Maritime museum in Maryland, United States

The United States Naval Academy Museum is a public maritime museum in Annapolis, Maryland, United States. A part of the United States Naval Academy, it is located at Preble Hall on the academy premises. The museum occupies 12000 sqft with four galleries.

==History==
The museum's history dates back to 1845, when it was founded as the Naval School Lyceum. In 1849, President James K. Polk directed the Navy's collection of historic flags be sent to the new Naval School at Annapolis for care and display, establishing one of the museum's oldest collections.

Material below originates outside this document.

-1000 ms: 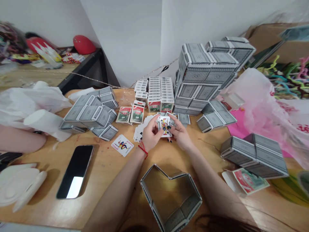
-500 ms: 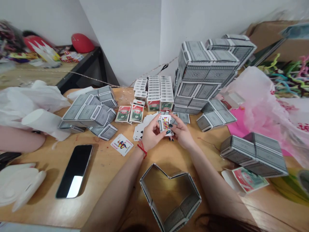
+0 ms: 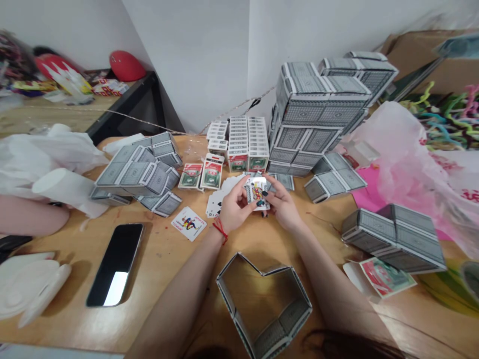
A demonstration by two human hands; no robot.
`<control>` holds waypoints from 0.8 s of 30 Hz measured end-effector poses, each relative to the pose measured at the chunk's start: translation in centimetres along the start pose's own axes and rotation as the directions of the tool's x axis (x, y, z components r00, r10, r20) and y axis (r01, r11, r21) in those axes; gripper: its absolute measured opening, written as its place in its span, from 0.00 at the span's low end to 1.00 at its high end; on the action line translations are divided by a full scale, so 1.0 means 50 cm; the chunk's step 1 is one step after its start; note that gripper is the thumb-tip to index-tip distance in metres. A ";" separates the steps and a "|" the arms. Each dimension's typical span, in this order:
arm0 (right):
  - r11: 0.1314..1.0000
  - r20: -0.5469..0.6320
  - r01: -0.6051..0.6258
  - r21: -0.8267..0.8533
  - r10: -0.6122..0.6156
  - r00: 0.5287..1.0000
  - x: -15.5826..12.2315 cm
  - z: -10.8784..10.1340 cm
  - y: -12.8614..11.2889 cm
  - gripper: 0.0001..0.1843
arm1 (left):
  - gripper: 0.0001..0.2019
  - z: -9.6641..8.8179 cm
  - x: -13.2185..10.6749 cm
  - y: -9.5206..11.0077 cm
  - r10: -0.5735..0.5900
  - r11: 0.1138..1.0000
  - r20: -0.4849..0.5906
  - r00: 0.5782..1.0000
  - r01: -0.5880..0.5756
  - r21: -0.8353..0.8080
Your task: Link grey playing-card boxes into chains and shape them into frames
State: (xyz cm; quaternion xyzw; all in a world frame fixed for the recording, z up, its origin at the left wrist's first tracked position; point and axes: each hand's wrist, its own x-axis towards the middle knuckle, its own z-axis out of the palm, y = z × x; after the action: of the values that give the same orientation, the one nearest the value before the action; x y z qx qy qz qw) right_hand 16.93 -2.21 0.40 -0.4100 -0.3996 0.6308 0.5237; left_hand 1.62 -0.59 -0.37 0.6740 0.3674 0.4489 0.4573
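Both my hands meet over the middle of the wooden table (image 3: 157, 271) and pinch one face card (image 3: 256, 191), picture side up. My left hand (image 3: 232, 209), with a red string at the wrist, grips its left side. My right hand (image 3: 281, 205), nails painted dark, holds its right edge and top. A fan of loose cards (image 3: 220, 199) lies just beyond my left hand. A heart-shaped frame of folded cards (image 3: 264, 304) stands on the table between my forearms. A joker card (image 3: 189, 224) lies face up to the left.
Blocks built of folded cards stand at the back right (image 3: 318, 114), the left (image 3: 136, 172) and the right (image 3: 396, 239). Rows of card boxes (image 3: 239, 142) line the back. A black phone (image 3: 117, 263) lies left. Another person's forearm (image 3: 30, 217) rests at the left edge. A pink plastic bag (image 3: 407, 169) fills the right.
My hands and the face card have drifted slightly up and to the right; the fingers have shifted on the card. Nothing else has moved.
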 end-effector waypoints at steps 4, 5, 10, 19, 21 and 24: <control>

After the Civil War, the Navy Department began forwarding many types of objects to the Naval Academy Lyceum, including trophies of war, items from exploration/survey expeditions, diplomatic missions, and naval related art. The Lyceum also became the repository for the collections of the U. S. Naval Lyceum at the New York Navy Yard in 1892, and received an extensive collection from the Boston Naval Library and Institute in 1922, significantly growing the collection.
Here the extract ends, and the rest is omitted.